The following are incidents that have occurred in Scouting, from which we can learn.
Incident Review #1—Strep Throat
A 17-year-old staff member reports a sore throat. He works in the dining hall. He says that his throat has been hurting for about a day but is much worse this morning. He is sent to urgent care where he tests positive for strep and receives a prescription for penicillin. The Scout returns to camp and, at the recommendation of urgent care, he remains in isolation for 24 hours after starting penicillin.
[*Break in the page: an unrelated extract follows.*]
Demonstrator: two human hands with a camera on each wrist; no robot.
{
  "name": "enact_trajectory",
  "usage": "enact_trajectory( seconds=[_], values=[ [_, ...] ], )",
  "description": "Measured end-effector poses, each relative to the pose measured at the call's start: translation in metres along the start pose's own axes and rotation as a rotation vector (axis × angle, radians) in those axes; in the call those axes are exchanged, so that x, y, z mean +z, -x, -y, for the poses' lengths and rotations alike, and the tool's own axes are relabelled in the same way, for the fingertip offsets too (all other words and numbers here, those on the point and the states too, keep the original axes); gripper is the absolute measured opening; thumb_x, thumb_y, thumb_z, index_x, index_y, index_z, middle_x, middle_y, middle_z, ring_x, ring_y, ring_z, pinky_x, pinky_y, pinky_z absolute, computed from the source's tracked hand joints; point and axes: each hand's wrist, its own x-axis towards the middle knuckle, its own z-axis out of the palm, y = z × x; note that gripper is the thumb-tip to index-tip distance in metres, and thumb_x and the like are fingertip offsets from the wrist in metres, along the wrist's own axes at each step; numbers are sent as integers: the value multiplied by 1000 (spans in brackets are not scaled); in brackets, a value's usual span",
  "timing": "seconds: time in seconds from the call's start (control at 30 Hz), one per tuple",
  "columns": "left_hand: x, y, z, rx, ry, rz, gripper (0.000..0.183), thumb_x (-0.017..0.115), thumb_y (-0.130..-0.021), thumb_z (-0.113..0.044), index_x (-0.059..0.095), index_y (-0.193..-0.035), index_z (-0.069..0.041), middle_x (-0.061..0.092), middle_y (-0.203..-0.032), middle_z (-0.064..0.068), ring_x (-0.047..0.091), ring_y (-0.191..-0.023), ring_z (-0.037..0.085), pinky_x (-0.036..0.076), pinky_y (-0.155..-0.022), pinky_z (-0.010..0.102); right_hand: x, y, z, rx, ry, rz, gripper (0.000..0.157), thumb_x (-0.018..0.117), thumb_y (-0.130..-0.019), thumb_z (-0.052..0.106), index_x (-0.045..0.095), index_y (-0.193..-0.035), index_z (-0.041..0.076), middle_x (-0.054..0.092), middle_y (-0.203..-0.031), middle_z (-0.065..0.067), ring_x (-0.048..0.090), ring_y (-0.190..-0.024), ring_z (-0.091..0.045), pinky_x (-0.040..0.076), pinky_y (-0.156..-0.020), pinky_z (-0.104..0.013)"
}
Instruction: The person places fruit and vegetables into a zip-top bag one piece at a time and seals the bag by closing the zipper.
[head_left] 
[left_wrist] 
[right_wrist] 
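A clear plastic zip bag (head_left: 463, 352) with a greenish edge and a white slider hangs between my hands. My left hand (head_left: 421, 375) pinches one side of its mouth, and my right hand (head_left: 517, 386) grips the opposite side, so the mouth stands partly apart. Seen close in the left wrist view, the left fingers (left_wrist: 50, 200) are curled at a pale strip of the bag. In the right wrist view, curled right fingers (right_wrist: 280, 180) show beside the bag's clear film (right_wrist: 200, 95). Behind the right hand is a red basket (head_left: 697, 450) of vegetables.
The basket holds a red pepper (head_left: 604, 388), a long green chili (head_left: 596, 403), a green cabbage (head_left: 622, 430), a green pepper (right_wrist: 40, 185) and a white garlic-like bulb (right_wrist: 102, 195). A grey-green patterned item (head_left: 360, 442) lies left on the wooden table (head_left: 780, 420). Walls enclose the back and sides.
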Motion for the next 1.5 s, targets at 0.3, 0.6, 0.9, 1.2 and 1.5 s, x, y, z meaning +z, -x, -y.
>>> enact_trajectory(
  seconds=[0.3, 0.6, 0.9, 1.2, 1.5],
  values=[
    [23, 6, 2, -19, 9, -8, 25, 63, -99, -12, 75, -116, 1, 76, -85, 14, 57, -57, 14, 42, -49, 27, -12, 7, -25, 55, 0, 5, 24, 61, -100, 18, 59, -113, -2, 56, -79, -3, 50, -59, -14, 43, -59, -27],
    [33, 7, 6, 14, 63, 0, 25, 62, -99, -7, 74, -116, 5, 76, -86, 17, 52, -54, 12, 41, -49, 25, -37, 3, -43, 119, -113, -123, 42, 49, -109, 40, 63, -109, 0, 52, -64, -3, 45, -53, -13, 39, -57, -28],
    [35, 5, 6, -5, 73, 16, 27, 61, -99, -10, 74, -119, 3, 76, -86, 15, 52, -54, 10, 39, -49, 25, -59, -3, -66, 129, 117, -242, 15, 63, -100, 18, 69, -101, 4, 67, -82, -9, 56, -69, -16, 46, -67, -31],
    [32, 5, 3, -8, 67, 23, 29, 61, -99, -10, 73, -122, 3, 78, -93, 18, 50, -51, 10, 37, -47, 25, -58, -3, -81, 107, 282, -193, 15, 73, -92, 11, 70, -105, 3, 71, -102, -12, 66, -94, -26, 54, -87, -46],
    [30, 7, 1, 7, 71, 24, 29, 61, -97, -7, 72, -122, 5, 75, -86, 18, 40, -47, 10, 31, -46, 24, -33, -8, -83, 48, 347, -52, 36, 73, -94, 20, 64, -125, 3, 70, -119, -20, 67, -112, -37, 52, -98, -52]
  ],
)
The Scout is told that he may return to work if there are no other symptoms after 24 hours.
- Any person with a sore throat, especially if there is fever, should be evaluated by a licensed health-care professional.
- Strep throat commonly spreads person-to-person. Although possible, strep throat rarely spreads via food.
- During the first 24 hours after treatment starts, the person should be isolated.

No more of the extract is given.